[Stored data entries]
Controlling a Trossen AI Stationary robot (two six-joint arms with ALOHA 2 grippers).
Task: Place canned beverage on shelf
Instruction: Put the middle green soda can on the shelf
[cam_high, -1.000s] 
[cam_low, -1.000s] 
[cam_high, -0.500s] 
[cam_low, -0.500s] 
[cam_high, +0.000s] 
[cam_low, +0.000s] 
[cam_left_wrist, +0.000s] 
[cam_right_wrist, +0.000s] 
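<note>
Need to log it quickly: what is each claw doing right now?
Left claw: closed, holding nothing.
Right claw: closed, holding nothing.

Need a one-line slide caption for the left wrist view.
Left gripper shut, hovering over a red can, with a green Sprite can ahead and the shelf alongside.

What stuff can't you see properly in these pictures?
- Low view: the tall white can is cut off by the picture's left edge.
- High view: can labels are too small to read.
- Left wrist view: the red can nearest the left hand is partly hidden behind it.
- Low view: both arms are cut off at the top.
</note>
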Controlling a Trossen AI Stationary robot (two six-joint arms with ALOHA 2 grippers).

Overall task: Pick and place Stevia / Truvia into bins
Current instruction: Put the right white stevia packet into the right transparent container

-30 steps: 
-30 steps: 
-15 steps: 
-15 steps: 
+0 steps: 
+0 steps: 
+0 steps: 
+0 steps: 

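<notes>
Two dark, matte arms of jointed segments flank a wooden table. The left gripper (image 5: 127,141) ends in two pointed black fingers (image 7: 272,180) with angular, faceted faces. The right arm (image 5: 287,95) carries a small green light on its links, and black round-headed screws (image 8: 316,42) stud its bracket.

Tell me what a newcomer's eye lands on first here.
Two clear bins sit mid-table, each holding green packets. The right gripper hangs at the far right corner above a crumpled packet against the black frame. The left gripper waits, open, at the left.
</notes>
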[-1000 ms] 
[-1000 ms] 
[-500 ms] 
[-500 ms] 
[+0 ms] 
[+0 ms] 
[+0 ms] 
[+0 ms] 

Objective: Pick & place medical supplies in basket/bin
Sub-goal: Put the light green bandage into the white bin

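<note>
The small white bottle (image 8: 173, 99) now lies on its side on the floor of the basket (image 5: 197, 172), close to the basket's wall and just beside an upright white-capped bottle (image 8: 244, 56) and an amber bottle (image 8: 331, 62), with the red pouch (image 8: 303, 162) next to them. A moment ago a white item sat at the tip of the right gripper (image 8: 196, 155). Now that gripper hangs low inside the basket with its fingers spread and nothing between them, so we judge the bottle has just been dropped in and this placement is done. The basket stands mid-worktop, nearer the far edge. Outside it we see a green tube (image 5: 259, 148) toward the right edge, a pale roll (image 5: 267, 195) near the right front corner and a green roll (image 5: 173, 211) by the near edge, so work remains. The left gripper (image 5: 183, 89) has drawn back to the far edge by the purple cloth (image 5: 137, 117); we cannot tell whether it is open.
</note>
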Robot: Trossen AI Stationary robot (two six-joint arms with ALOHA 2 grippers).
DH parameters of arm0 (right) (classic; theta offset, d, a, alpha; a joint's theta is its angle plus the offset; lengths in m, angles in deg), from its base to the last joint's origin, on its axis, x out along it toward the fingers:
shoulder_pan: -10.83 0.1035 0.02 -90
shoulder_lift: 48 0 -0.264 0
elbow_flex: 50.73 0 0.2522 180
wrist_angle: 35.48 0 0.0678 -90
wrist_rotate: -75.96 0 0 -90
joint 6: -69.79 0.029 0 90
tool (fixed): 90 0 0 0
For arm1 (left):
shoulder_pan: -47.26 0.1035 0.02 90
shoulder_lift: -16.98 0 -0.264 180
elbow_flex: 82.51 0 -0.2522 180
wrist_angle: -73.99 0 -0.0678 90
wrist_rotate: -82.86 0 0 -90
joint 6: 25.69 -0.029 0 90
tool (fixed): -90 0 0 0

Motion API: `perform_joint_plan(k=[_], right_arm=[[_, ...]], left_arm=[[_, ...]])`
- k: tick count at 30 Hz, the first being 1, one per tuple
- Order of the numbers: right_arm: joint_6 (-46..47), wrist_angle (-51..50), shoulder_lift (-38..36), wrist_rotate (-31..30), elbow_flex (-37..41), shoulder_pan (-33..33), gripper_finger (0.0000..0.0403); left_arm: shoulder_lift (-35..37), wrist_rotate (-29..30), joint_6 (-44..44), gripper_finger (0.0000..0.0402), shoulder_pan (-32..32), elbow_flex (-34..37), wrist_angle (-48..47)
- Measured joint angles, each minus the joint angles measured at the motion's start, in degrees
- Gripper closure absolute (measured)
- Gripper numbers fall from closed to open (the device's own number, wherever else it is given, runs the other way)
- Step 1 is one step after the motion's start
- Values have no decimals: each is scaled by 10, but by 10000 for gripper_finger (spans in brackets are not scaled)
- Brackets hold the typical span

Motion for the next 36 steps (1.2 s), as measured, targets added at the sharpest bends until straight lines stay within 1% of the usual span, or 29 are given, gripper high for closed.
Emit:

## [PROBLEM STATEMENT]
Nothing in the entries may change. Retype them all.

## [ANSWER SPACE]
Controlling a Trossen AI Stationary robot (two six-joint arms with ALOHA 2 grippers).
Task: Place canned beverage on shelf
Instruction: Put the middle green soda can on the shelf
[cam_high, -1.000s] 
[cam_low, -1.000s] 
[cam_high, -0.500s] 
[cam_low, -0.500s] 
[cam_high, +0.000s] 
[cam_low, +0.000s] 
[cam_left_wrist, +0.000s] 
[cam_right_wrist, +0.000s] 
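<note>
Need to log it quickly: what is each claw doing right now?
Left claw: closed, holding nothing.
Right claw: closed, holding nothing.

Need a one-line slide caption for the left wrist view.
Left gripper shut, hovering over a red can, with a green Sprite can ahead and the shelf alongside.

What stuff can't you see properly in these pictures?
- Low view: the tall white can is cut off by the picture's left edge.
- High view: can labels are too small to read.
- Left wrist view: the red can nearest the left hand is partly hidden behind it.
- Low view: both arms are cut off at the top.
</note>
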Controlling a Trossen AI Stationary robot (two six-joint arms with ALOHA 2 grippers).

Overall task: Pick and place Stevia / Truvia into bins
Current instruction: Put the right white stevia packet into the right transparent container

-30 steps: 
-30 steps: 
-15 steps: 
-15 steps: 
+0 steps: 
+0 steps: 
+0 steps: 
+0 steps: 

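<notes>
Two dark, matte arms of jointed segments flank a wooden table. The left gripper (image 5: 127,141) ends in two pointed black fingers (image 7: 272,180) with angular, faceted faces. The right arm (image 5: 287,95) carries a small green light on its links, and black round-headed screws (image 8: 316,42) stud its bracket.

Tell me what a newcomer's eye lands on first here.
Two clear bins sit mid-table, each holding green packets. The right gripper hangs at the far right corner above a crumpled packet against the black frame. The left gripper waits, open, at the left.
</notes>
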[-1000 ms] 
[-1000 ms] 
[-500 ms] 
[-500 ms] 
[+0 ms] 
[+0 ms] 
[+0 ms] 
[+0 ms] 

Objective: Pick & place medical supplies in basket/bin
Sub-goal: Put the light green bandage into the white bin

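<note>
The small white bottle (image 8: 173, 99) now lies on its side on the floor of the basket (image 5: 197, 172), close to the basket's wall and just beside an upright white-capped bottle (image 8: 244, 56) and an amber bottle (image 8: 331, 62), with the red pouch (image 8: 303, 162) next to them. A moment ago a white item sat at the tip of the right gripper (image 8: 196, 155). Now that gripper hangs low inside the basket with its fingers spread and nothing between them, so we judge the bottle has just been dropped in and this placement is done. The basket stands mid-worktop, nearer the far edge. Outside it we see a green tube (image 5: 259, 148) toward the right edge, a pale roll (image 5: 267, 195) near the right front corner and a green roll (image 5: 173, 211) by the near edge, so work remains. The left gripper (image 5: 183, 89) has drawn back to the far edge by the purple cloth (image 5: 137, 117); we cannot tell whether it is open.
</note>
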Robot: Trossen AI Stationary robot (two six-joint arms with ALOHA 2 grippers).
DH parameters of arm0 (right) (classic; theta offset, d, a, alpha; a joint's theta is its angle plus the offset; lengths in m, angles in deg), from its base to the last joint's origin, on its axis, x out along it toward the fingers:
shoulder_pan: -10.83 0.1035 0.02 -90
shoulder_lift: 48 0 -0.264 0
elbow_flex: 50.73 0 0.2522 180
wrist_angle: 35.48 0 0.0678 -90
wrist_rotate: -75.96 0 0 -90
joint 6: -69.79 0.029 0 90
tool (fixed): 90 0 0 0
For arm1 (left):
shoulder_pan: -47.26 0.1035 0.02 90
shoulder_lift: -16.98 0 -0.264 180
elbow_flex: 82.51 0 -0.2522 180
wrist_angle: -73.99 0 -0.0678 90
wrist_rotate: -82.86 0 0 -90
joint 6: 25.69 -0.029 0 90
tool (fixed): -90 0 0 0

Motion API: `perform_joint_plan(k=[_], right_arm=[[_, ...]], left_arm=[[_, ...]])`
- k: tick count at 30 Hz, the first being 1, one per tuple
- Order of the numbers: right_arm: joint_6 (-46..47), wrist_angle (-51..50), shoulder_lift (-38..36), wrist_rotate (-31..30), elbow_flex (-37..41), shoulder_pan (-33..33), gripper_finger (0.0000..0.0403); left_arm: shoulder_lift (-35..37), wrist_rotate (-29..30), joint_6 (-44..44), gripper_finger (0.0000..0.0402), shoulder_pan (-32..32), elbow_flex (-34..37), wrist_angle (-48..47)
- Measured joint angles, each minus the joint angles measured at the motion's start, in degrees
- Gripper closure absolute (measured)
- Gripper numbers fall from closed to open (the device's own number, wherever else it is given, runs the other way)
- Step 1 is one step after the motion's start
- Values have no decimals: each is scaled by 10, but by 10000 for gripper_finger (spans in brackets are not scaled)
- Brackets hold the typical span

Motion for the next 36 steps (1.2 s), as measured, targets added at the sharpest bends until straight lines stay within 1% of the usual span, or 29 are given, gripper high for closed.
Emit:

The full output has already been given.